Below are some records. Return exactly their lines from the one containing "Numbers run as" through the one containing "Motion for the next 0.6", and drop the pictures.

*** Begin section ***

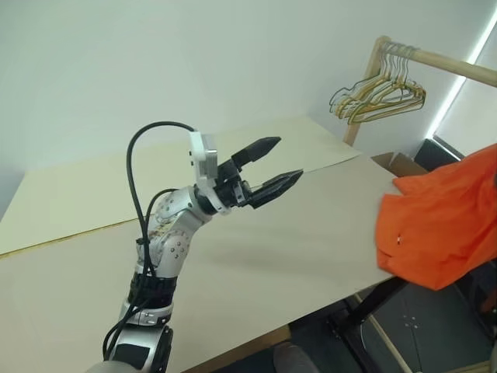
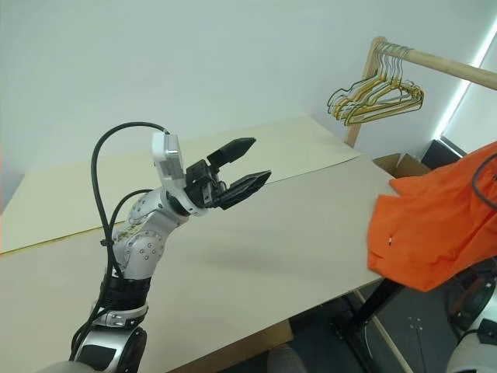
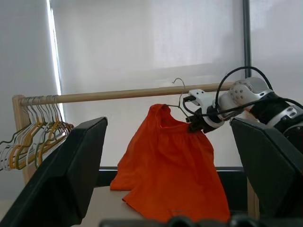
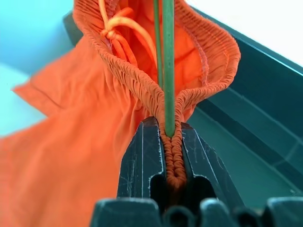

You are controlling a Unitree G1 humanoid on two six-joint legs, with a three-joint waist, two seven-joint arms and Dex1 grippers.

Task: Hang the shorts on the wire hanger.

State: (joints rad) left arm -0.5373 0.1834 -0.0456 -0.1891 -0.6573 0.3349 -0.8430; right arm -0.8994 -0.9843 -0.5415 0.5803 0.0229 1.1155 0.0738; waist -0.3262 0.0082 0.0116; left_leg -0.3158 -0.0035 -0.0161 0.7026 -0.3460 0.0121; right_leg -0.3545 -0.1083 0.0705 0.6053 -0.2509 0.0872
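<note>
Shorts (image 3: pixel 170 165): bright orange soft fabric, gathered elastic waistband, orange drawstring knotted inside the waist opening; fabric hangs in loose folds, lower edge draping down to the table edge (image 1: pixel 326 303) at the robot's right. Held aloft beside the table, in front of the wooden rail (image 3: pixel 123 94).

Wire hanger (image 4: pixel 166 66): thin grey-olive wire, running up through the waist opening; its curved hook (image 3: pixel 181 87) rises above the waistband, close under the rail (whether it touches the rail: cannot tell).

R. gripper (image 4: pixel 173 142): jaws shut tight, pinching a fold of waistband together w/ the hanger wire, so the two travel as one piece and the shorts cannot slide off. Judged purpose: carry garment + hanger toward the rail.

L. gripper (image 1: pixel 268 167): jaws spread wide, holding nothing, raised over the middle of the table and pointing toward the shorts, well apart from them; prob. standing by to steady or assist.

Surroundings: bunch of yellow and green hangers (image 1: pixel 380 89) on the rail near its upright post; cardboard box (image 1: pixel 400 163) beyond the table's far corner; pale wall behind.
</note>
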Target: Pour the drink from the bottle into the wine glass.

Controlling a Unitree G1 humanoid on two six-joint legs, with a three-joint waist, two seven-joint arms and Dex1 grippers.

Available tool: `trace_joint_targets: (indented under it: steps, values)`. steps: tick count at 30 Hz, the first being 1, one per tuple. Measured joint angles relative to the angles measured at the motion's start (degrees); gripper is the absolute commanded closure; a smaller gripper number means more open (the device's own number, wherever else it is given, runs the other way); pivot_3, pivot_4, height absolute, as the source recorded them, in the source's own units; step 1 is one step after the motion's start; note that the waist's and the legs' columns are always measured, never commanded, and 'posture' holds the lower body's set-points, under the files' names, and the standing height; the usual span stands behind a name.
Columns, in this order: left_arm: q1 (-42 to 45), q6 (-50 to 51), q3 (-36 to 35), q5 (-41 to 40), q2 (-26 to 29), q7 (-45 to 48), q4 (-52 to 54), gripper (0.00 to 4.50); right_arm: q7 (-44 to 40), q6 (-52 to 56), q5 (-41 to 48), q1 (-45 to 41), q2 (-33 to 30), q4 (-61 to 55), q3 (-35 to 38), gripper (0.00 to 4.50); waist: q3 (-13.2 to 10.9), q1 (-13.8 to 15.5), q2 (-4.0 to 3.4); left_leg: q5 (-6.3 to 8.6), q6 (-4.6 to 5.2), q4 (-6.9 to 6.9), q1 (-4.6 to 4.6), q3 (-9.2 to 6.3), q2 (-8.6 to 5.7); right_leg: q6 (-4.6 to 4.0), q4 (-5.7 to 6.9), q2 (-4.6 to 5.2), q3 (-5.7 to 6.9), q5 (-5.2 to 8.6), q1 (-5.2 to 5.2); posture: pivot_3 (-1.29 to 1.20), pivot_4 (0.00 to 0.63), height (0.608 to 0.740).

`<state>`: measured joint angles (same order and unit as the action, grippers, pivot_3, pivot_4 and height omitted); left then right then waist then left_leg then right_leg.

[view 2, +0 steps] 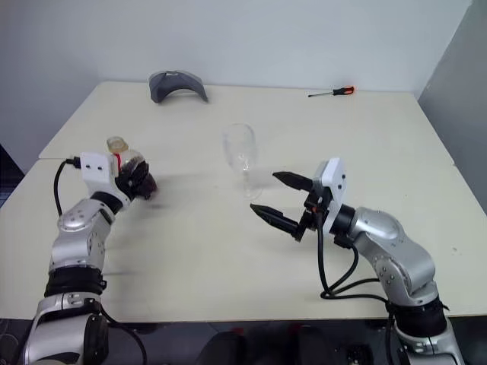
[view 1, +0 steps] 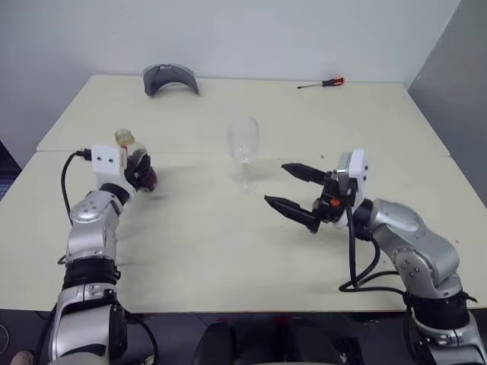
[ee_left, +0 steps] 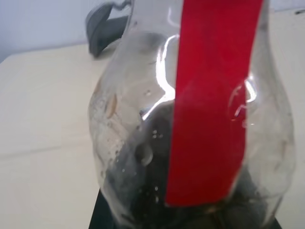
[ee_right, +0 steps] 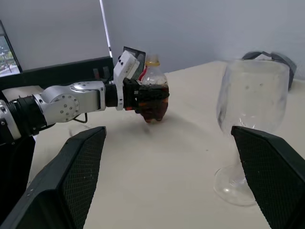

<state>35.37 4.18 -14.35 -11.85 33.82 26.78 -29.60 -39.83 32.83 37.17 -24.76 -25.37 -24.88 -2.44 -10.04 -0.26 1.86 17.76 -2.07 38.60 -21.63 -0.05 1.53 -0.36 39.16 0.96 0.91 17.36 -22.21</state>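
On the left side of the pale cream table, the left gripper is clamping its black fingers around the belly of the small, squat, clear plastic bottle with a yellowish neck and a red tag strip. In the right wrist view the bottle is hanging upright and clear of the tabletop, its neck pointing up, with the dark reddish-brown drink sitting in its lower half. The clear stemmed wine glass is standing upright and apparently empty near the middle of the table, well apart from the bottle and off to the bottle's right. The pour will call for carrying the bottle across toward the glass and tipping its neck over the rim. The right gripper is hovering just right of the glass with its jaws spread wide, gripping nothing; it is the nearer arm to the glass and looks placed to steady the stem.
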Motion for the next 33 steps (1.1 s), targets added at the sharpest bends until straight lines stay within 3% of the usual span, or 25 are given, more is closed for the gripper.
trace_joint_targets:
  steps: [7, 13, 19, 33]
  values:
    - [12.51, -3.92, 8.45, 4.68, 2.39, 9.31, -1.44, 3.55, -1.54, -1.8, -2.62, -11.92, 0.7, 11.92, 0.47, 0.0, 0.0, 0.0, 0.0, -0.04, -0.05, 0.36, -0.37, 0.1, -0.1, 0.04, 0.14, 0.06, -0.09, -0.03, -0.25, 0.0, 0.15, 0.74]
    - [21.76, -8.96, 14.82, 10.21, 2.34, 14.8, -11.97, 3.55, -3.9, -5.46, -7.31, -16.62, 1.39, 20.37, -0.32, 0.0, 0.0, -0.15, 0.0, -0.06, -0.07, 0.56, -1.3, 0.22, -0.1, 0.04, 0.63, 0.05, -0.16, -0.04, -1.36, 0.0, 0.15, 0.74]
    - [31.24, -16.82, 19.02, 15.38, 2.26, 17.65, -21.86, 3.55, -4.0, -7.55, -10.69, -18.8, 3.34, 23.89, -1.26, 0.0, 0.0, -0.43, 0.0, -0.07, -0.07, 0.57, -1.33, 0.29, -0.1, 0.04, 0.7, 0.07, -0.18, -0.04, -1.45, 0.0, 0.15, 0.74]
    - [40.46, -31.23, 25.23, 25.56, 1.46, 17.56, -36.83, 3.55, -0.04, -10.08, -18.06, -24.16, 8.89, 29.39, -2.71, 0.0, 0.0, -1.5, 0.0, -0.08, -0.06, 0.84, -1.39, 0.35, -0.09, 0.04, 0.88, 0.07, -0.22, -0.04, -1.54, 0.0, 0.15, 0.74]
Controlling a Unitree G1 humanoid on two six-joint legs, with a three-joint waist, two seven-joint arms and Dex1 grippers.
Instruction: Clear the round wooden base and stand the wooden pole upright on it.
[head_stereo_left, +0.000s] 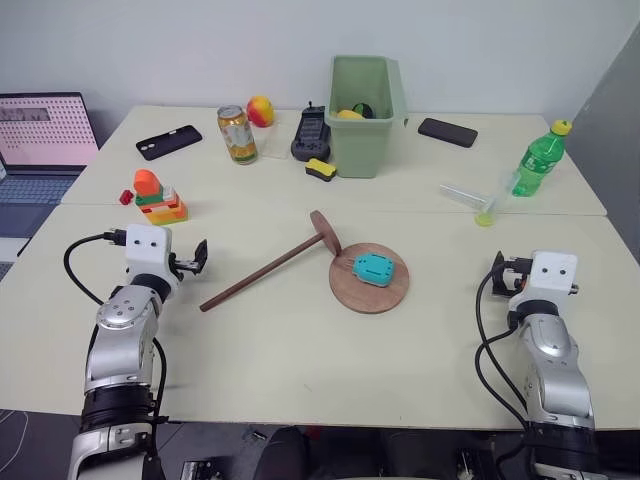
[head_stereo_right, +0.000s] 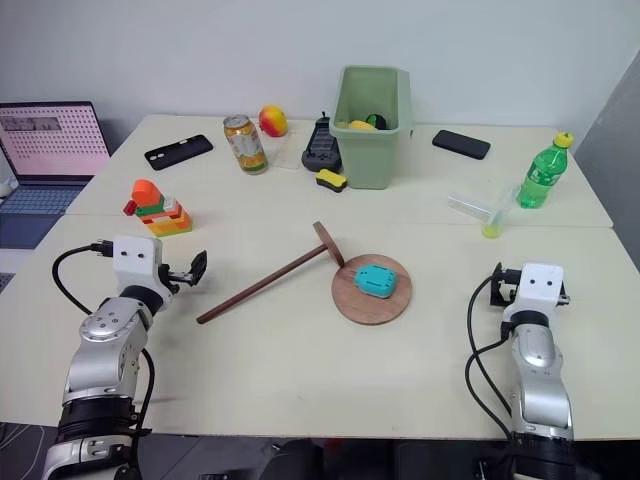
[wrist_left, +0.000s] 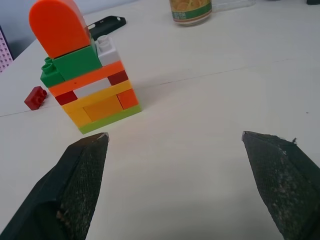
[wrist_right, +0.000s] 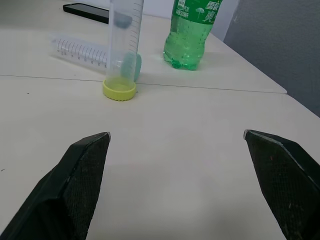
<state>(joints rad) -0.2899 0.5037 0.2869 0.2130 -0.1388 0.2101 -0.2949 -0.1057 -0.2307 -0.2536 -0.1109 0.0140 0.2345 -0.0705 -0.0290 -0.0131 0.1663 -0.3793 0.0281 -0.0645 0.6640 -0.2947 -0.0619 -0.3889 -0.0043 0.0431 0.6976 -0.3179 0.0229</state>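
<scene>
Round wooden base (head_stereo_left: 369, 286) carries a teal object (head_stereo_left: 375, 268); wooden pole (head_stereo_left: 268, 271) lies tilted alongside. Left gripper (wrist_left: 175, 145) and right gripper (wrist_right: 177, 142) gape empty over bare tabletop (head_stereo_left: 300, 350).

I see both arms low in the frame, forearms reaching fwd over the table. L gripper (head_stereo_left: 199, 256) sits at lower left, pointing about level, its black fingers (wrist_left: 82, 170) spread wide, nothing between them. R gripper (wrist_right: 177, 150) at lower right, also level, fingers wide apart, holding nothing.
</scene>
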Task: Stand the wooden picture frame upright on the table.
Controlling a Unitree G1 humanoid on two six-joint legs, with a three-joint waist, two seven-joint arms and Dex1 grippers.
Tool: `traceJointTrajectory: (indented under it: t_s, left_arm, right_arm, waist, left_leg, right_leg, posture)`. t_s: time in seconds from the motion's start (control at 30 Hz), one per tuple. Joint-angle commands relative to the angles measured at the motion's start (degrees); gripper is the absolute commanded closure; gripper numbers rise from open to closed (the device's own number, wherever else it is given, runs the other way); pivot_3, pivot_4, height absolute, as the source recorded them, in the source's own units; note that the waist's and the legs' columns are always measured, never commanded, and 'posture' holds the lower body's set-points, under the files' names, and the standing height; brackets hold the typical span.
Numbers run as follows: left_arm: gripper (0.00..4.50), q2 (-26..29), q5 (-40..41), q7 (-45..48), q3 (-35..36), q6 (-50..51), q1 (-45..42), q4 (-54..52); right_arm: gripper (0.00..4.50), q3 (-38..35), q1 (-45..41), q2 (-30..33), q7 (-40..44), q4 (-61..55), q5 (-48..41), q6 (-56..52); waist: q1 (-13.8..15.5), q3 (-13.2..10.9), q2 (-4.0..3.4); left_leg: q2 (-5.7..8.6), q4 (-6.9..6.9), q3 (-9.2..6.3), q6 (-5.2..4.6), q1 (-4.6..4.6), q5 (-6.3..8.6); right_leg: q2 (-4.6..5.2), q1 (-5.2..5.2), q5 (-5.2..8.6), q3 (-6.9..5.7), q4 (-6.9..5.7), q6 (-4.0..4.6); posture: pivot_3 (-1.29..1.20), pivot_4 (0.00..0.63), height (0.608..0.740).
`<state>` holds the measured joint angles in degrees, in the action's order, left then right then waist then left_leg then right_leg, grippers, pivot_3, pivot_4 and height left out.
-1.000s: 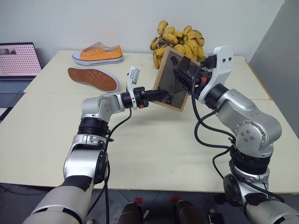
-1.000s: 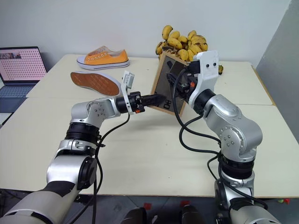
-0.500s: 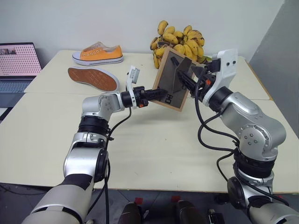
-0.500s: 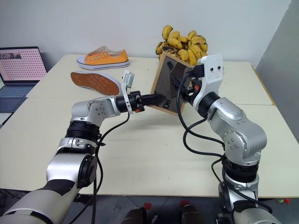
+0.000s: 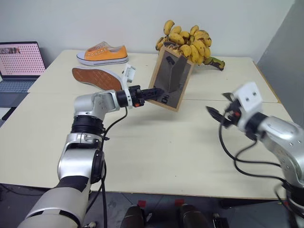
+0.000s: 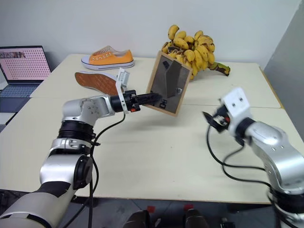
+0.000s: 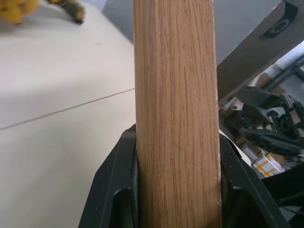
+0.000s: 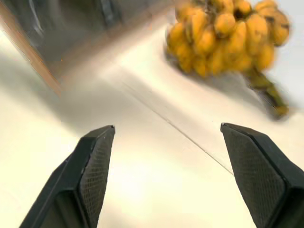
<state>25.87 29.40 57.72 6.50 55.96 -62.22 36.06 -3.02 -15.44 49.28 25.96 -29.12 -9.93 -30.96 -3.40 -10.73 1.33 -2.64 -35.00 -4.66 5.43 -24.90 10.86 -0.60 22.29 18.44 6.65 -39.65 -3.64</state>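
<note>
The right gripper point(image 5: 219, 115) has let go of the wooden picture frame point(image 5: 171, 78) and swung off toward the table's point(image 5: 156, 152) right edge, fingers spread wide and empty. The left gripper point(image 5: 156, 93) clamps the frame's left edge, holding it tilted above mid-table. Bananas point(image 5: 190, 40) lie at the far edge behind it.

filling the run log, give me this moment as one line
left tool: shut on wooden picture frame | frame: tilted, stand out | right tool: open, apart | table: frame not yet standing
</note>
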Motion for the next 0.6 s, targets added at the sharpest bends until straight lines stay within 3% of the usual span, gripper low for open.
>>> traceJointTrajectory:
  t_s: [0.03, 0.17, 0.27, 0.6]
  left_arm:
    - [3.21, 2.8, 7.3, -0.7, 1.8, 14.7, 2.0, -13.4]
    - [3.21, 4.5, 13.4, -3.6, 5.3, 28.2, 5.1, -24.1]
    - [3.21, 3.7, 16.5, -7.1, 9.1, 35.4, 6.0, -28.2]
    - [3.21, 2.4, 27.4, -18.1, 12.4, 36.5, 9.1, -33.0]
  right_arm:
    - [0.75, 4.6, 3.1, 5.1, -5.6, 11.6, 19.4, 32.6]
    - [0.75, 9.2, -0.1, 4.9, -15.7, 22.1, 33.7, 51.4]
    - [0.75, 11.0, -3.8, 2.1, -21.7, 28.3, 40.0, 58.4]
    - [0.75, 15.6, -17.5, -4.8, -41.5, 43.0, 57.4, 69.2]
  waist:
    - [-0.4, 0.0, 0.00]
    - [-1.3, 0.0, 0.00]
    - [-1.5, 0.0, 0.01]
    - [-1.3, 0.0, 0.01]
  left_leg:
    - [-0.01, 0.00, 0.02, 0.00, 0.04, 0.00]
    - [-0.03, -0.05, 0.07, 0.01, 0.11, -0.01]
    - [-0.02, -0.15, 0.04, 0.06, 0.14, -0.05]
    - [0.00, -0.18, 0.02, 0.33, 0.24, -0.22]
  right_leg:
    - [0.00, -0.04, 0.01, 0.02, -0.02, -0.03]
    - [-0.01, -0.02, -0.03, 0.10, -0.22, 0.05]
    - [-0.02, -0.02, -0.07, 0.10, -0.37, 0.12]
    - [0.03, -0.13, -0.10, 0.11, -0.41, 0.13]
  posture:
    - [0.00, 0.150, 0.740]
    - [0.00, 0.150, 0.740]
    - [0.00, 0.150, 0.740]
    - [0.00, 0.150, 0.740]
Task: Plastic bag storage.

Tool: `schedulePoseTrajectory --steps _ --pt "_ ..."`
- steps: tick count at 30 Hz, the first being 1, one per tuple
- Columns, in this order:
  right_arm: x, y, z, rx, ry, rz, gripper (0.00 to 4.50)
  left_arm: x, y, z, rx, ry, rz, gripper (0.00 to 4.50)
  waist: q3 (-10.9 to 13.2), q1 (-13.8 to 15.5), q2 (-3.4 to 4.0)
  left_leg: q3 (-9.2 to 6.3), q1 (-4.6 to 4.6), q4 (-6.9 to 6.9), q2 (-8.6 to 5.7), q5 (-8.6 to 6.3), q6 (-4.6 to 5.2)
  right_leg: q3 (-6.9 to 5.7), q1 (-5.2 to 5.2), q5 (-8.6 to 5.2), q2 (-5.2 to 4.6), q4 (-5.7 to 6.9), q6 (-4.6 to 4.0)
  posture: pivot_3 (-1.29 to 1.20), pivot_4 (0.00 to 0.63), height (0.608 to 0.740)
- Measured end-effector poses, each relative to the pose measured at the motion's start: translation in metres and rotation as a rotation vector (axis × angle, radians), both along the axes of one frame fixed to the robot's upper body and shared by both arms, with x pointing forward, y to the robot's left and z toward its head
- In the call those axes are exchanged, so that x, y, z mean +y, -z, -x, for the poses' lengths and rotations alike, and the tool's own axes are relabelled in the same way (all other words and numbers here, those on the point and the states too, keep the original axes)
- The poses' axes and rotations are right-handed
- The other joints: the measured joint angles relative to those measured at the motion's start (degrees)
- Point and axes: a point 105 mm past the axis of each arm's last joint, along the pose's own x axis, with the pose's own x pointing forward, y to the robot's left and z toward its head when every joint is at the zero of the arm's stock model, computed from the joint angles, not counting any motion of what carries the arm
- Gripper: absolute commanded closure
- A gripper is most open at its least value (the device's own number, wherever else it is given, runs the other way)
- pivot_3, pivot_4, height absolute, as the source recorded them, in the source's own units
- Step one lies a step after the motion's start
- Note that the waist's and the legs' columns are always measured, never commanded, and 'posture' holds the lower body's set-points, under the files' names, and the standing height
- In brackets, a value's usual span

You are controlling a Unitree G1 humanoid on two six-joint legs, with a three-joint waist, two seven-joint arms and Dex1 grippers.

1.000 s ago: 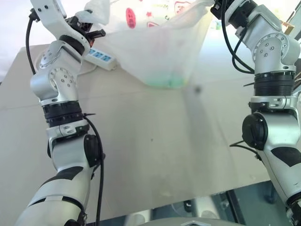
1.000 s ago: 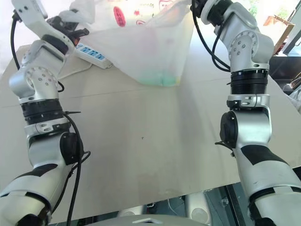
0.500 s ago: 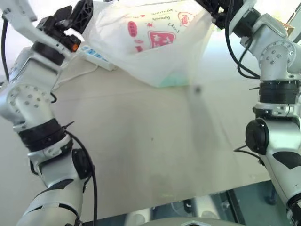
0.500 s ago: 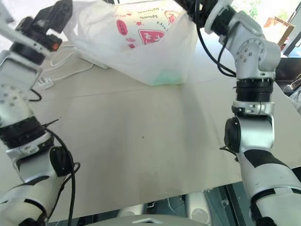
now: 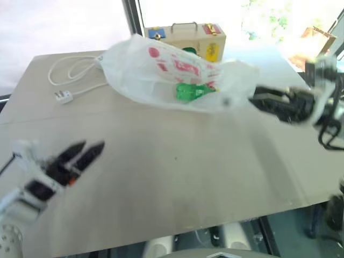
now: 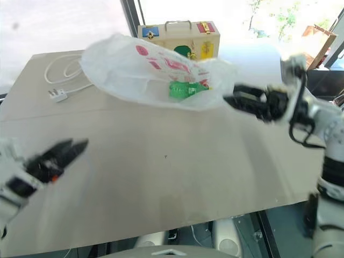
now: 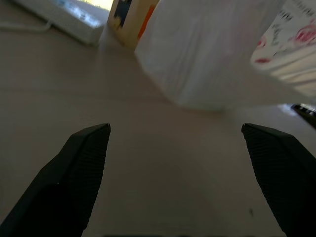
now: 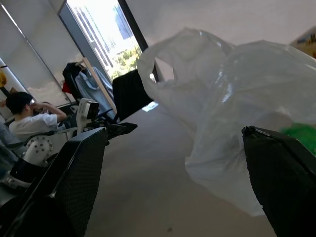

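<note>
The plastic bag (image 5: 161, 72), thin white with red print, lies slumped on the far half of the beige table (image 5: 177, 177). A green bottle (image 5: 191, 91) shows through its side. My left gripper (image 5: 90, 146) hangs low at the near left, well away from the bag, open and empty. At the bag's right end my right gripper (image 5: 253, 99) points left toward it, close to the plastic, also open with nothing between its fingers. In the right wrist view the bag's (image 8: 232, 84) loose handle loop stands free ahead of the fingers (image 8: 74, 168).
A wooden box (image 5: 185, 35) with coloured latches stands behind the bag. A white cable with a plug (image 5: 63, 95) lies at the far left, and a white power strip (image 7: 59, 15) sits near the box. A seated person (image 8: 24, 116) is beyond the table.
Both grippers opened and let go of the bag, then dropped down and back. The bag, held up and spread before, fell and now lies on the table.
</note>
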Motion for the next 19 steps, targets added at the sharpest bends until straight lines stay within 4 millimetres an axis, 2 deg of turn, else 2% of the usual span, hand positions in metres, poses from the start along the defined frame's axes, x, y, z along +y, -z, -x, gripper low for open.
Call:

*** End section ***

- _ANSWER_
Numbers run as follows: left_arm: gripper (0.00..4.50), q2 (-26..29), q5 (-40..41), q7 (-45..48), q3 (-35..36), q6 (-50..51), q1 (-45..42), q4 (-54..52); right_arm: gripper (0.00..4.50), q3 (-38..35), q1 (-45..41), q2 (-30..33), q7 (-40..44), q4 (-61..55), q5 (-48..41), q6 (-56..52); waist: q1 (-13.8..15.5), q3 (-13.2..10.9), q2 (-4.0..3.4); left_leg: q2 (-5.7..8.6), q4 (-6.9..6.9), q3 (-9.2..6.3), q6 (-5.2..4.6), q1 (-4.6..4.6), q5 (-6.3..8.6); right_leg: q2 (-4.6..5.2), q1 (-5.2..5.2), q5 (-5.2..8.6), q3 (-6.9..5.7), q4 (-6.9..5.7), q6 (-4.0..4.6); posture: pivot_3 (-1.29..1.20), pivot_4 (0.00..0.63), height (0.608..0.740).
`<state>` holds the measured joint angles in degrees, in the action's order, left then right then waist then left_leg then right_leg, grippers, pivot_3, pivot_4 and height left out.
-1.000s: 
-1.000s: 
-0.500s: 
-0.500s: 
+0.000s: 
+0.000s: 
+0.000s: 
+0.000s: 
<state>25.87 29.40 57.72 6.50 55.96 -62.22 36.06 -3.02 -15.44 49.28 25.96 -29.12 -9.93 -30.96 -3.40 -10.73 1.33 -2.64 -35.00 -4.66 5.43 -24.90 10.86 -0.60 22.29 18.44 6.65 -39.65 -3.64</state>
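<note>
The right gripper point(image 5: 219, 115) has let go of the wooden picture frame point(image 5: 171, 78) and swung off toward the table's point(image 5: 156, 152) right edge, fingers spread wide and empty. The left gripper point(image 5: 156, 93) clamps the frame's left edge, holding it tilted above mid-table. Bananas point(image 5: 190, 40) lie at the far edge behind it.

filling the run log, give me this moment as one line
left tool: shut on wooden picture frame | frame: tilted, stand out | right tool: open, apart | table: frame not yet standing
</note>
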Motion for the next 0.6 s, targets added at the sharpest bends until straight lines stay within 3% of the usual span, gripper low for open.

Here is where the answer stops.